Some were intended to stimulate or move the economy in certain directions; others were motivated by social concerns and were intended to encourage individuals and businesses to move toward various national goals. Yet, whatever their original purposes, the fact remains that some of these tax incentives have grown to the point where they are tax loopholes, going far beyond their original purposes and eagerly sought as a means of avoiding taxes. The result has been that the revenue loss due to these tax expenditures has mounted each year to the point where, in fiscal year, 1977, it is estimated that they will approximate the amount our nation spends for defense.
Over the past years the growth of tax expenditures has in fact been at a faster rate than the growth of direct expenditures. The Joint Committee on Internal Revenue Taxation has recently estimated that in the decade from 1967 to 1977, Federal spending has climbed by 146 percent from $158 billion to the $394 billion now proposed by President Ford. In the same period, however, tax expenditures have mushroomed by 176 percent to an estimated $101 billion in fiscal year 1977 from a level of $36 billion in fiscal year 1967.
This upward trend in revenue loss gives no indication of abating. It is certainly disturbing that there are no clear limitations on how much each tax expenditure provision could ultimately cost the Treasury. Presently there is insufficient analysis of each tax expenditure to determine whether some have grown out of control and should be eliminated because the original purposes have been obscured. The limited success of efforts toward tax reform reflect how difficult it is to revoke or even modify tax expenditure provisions once they take effect and become entrenched. It is my hope that this proposal will greatly facilitate such revisions of the tax code whenever circumstances warrant them.

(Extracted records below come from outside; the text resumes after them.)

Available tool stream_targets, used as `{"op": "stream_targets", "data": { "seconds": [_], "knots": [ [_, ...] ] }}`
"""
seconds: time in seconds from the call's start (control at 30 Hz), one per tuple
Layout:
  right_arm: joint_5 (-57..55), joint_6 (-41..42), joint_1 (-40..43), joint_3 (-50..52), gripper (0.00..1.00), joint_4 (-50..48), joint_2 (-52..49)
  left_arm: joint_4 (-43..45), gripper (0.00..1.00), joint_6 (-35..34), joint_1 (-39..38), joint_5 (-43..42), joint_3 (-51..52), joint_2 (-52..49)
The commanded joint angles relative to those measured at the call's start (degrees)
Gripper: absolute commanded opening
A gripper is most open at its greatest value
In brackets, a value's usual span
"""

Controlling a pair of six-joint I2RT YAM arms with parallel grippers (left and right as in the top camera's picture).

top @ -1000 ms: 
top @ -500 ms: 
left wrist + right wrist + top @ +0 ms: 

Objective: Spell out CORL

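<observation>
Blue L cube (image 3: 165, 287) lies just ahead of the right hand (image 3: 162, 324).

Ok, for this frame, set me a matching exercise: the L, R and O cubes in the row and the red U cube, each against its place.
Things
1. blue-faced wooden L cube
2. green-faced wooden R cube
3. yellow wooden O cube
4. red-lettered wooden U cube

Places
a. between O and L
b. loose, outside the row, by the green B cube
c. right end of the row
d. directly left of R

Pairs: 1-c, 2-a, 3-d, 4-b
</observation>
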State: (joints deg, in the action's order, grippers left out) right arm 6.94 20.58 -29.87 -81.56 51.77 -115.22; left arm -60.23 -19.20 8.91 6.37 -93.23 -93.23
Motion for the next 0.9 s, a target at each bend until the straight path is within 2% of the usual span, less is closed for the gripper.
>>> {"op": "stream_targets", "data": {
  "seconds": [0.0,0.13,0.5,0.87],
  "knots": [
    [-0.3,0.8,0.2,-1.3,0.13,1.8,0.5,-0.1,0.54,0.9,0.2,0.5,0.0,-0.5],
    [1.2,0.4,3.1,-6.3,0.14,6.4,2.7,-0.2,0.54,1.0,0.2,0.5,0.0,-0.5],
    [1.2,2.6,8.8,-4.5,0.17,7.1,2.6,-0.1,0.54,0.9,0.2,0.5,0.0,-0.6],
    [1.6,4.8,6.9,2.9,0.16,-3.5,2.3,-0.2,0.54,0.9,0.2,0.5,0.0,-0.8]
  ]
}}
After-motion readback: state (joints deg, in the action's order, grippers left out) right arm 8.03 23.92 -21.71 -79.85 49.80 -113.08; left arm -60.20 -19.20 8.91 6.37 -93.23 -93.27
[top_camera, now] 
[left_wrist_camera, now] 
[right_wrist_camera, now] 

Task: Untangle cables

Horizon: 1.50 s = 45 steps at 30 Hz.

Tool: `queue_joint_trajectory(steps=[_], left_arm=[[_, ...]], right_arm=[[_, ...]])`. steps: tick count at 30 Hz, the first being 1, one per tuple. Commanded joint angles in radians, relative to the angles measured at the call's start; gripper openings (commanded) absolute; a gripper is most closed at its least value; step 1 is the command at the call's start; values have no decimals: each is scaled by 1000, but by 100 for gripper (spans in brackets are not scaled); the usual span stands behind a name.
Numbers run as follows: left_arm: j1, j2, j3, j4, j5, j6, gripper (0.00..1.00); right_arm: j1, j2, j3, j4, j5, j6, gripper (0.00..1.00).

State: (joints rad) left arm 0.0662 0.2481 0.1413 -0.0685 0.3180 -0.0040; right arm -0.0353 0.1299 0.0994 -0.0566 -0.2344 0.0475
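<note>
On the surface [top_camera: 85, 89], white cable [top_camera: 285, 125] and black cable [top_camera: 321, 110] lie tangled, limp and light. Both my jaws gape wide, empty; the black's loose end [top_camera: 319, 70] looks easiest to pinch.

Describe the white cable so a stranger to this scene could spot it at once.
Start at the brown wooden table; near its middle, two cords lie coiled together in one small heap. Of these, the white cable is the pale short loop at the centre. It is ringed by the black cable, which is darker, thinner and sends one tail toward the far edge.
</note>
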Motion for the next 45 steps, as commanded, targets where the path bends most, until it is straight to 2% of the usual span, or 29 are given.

I strongly support this bill and I am happy to be a principal cosponsor of it. I know that we must clean up and improve our Government. Only by eliminating dead weight, inoperative, wasteful and inefficient programs can we make available the resources needed to adopt fresh, innovative, and exciting new solutions to our pressing problems of poverty, discrimination, urban decay, pollution and so on. This bill is perhaps a small procedural step that will free us from so much built-in failure, that will help restore our people's confidence in Government and will help us along the road to really moving to cure the ills of the Nation.